L’enquête menée par la police judiciaire de l’Essonne, après un signalement du service Tracfin, révèle que près de 900 000 euros auraient été transférés entre 2019 et 2025 à partir des comptes d’ELN Group, société dirigée par Sihem Souid. Ces fonds incluent des frais de déplacement, des hébergements, des dépenses pour études universitaires, un mariage en Tunisie présenté comme « gala », plus de 200 000 euros en bijoux et maroquinerie, ainsi que des commandes sur Uber Eats.
Les comptes d’ELN Group, crédités entre 2019 et 2023 avec environ 2,8 millions d’euros, proviennent principalement du Qatar, de l’Azerbaïdjan et de l’Ouzbékistan. L’origine des liquidités n’est pas contestée, mais leur utilisation présumée à des fins personnelles et le manque à gagner fiscal constituent les raisons des poursuites.

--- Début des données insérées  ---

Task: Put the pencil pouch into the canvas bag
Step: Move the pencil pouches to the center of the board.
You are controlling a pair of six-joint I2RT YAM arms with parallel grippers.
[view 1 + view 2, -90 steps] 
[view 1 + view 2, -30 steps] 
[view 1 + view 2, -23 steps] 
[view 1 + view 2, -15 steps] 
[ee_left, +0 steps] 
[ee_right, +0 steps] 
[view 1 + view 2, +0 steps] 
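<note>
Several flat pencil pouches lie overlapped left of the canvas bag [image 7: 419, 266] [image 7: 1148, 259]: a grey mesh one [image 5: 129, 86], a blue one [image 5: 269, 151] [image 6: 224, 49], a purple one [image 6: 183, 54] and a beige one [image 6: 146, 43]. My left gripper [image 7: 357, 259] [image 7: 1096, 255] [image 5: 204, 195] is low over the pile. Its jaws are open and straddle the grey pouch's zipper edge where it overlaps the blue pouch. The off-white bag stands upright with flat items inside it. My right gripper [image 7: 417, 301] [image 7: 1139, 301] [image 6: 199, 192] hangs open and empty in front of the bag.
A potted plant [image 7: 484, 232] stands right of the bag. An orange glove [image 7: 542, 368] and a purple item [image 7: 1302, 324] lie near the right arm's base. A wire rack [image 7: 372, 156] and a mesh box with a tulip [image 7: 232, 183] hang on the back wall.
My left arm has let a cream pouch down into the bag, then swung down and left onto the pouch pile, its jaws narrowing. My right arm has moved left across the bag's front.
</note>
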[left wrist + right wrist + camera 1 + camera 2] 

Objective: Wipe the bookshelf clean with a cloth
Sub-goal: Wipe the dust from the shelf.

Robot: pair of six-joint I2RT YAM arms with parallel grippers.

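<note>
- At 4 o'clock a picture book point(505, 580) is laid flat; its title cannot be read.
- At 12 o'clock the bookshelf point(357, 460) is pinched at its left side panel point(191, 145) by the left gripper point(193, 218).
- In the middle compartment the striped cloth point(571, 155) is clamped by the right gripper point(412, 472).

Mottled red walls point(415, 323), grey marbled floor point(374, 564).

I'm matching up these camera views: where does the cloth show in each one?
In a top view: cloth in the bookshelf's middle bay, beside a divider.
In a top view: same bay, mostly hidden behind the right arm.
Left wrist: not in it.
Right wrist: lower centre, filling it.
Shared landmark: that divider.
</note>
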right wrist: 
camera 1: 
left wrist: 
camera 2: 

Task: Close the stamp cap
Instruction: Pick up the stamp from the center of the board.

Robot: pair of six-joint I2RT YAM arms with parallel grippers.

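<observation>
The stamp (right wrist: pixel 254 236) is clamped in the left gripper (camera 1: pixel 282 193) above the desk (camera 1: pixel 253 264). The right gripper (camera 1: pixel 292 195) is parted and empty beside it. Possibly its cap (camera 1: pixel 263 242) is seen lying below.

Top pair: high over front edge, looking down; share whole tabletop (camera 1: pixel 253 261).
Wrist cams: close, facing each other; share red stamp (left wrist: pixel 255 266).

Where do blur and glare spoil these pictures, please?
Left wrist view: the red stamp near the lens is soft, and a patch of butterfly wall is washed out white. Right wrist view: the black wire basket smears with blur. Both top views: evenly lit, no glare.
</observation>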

La défense de Sihem Souid insiste sur la nature politique de cette affaire : « Je nie fermement ces faits. Cette situation relève d’une guerre psychologique orchestrée par des rivalités géopolitiques », déclare-t-elle, évoquant une procédure judiciaire instrumentalisée pour neutraliser son rôle en tant que représentante qatari.